Properties of Relational Database


There are following four commonly known properties of a relational model known
as ACID properties, where:

A means Atomicity: This ensures the data operation will complete either with success or
with failure.
It follows the 'all or nothing' strategy. For example, a transaction will either be
committed or will
abort.

C means Consistency: If we perform any operation over the data, its value before and
after the operation should be preserved. For example, the account balance before and
after the transaction should be correct, i.e., it should remain conserved.

I means Isolation: There can be concurrent users for accessing data at the same time
from the database. Thus, isolation between the data should remain isolated. For
example, when multiple transactions occur at the same time, one transaction effects
should not be visible to the other transactions in the database.

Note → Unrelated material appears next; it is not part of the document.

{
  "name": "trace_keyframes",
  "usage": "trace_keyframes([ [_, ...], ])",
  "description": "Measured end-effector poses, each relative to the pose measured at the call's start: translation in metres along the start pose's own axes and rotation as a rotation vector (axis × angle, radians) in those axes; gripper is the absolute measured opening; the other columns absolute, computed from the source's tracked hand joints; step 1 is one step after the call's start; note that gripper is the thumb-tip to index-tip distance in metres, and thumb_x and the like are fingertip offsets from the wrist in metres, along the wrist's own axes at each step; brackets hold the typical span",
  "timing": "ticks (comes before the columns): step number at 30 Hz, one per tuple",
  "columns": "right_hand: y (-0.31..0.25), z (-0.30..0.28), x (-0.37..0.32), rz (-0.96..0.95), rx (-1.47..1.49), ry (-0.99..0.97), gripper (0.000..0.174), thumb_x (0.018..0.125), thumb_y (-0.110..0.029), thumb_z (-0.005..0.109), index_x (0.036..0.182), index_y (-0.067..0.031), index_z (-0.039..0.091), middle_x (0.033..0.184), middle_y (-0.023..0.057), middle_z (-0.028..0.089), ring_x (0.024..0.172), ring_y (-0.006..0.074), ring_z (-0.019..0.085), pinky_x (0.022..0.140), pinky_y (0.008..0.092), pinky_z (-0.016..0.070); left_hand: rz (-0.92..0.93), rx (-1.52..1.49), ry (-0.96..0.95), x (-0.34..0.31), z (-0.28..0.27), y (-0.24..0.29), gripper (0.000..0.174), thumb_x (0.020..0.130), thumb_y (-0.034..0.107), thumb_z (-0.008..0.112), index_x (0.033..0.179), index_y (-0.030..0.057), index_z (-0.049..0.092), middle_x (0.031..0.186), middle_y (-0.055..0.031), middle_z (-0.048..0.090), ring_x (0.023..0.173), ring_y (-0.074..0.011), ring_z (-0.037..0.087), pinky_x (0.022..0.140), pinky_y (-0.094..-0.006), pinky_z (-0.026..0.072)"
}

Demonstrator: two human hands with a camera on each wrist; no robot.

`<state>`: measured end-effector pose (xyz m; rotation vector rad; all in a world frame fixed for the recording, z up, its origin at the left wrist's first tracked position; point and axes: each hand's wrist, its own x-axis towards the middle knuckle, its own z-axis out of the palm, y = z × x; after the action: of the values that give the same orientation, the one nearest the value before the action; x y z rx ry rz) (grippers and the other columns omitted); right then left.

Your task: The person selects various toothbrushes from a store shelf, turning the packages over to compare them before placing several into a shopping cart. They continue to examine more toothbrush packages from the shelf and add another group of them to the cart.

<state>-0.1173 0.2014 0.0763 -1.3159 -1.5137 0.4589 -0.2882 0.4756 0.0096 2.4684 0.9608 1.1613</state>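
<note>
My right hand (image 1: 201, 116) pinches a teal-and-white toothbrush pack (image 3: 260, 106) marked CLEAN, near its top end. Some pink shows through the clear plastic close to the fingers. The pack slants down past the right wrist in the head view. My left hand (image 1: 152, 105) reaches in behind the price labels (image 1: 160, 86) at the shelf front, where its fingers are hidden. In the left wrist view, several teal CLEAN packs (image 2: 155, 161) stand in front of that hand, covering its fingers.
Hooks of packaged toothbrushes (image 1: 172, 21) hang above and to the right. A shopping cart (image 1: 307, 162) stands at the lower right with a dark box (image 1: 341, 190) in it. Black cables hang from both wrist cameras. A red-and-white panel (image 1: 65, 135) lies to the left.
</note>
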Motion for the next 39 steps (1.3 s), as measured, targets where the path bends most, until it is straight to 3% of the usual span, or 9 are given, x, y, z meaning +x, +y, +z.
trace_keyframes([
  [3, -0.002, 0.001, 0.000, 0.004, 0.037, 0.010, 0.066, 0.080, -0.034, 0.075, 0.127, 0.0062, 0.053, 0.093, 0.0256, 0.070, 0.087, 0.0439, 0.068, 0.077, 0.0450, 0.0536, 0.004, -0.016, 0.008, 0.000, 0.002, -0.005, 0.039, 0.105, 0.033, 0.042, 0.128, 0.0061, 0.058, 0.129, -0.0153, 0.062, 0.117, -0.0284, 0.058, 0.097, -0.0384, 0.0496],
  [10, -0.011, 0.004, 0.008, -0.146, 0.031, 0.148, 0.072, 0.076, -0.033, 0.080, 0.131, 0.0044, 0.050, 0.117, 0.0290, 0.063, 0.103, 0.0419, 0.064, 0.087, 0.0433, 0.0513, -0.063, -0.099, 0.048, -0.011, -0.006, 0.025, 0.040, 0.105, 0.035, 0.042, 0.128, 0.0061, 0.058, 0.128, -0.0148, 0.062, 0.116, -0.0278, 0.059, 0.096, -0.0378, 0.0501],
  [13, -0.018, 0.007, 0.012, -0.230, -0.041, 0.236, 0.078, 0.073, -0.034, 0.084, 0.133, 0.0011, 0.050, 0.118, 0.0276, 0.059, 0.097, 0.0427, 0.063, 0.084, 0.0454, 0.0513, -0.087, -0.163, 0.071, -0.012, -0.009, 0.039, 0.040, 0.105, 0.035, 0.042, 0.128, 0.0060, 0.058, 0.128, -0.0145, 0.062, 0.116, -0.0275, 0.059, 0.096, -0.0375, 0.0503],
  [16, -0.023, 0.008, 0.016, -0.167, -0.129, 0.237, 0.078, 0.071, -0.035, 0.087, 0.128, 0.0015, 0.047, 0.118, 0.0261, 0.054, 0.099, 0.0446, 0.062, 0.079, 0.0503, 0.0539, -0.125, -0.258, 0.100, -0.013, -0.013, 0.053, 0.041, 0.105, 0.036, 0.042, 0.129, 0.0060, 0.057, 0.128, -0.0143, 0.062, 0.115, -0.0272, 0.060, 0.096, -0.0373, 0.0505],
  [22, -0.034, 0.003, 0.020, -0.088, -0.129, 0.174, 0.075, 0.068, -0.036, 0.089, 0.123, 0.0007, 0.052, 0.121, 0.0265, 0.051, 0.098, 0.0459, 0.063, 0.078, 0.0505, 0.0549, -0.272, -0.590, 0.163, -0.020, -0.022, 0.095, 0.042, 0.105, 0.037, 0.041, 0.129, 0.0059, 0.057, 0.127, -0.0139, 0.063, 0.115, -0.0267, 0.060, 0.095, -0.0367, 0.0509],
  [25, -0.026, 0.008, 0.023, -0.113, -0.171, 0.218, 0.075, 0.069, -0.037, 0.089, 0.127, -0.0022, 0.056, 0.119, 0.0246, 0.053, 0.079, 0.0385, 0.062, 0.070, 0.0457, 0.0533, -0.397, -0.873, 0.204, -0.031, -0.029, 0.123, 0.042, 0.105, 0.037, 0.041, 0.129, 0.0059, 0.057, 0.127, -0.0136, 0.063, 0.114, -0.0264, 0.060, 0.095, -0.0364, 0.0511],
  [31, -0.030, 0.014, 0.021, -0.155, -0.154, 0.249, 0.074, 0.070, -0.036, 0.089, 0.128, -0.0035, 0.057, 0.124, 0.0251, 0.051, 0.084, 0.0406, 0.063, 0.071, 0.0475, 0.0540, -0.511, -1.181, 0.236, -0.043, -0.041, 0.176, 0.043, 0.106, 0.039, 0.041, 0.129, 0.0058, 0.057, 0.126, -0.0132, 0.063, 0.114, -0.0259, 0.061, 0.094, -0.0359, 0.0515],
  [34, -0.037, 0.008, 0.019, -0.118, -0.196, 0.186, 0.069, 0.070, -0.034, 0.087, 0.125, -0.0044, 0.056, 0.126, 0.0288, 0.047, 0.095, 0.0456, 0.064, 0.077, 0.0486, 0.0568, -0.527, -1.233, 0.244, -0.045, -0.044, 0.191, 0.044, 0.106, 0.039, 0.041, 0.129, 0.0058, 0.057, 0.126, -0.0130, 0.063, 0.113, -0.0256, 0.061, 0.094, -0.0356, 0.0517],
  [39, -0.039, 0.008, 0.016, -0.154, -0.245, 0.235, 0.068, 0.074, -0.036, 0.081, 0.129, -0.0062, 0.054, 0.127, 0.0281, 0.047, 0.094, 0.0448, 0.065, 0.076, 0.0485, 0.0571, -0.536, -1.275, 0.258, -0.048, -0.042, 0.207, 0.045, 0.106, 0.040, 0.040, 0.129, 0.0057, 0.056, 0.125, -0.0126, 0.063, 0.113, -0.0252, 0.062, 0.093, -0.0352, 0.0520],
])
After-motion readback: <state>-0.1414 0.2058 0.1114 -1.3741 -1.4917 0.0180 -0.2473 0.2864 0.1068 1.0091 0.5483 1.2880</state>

D means Durability: It ensures that once it completes the operation and commits the
data, data changes should remain permanent.

4) NoSQL Database
Non-SQL/Not Only SQL is a type of database that is used for storing a wide range of
data sets. It is not a relational database as it stores data not only in tabular form but in
several different ways. It came into existence when the demand for building modern
applications increased. Thus, NoSQL presented a wide variety of database
technologies in response to the demands. We can further divide a NoSQL database
into the following four types:
a. Key-value storage: It is the simplest type of database storage where it stores every
single item as a
key (or attribute name) holding its value, together.
b. Document-oriented Database: A type of database used to store data as JSON-like
document. It
helps developers in storing data by using the same document-model format as used in the
application
code.
c. Graph Databases: It is used for storing vast amounts of data in a graph-like
structure. Most
commonly, social networking websites use the graph database.

d. Wide-column stores: It is similar to the data represented in relational databases. Here,


data is stored
in large columns together, instead of storing in rows.

Advantages of NoSQL Database


o It enables good productivity in the application development as it is not required to
store data in a
structured format.

o It is a better option for managing and handling large data sets.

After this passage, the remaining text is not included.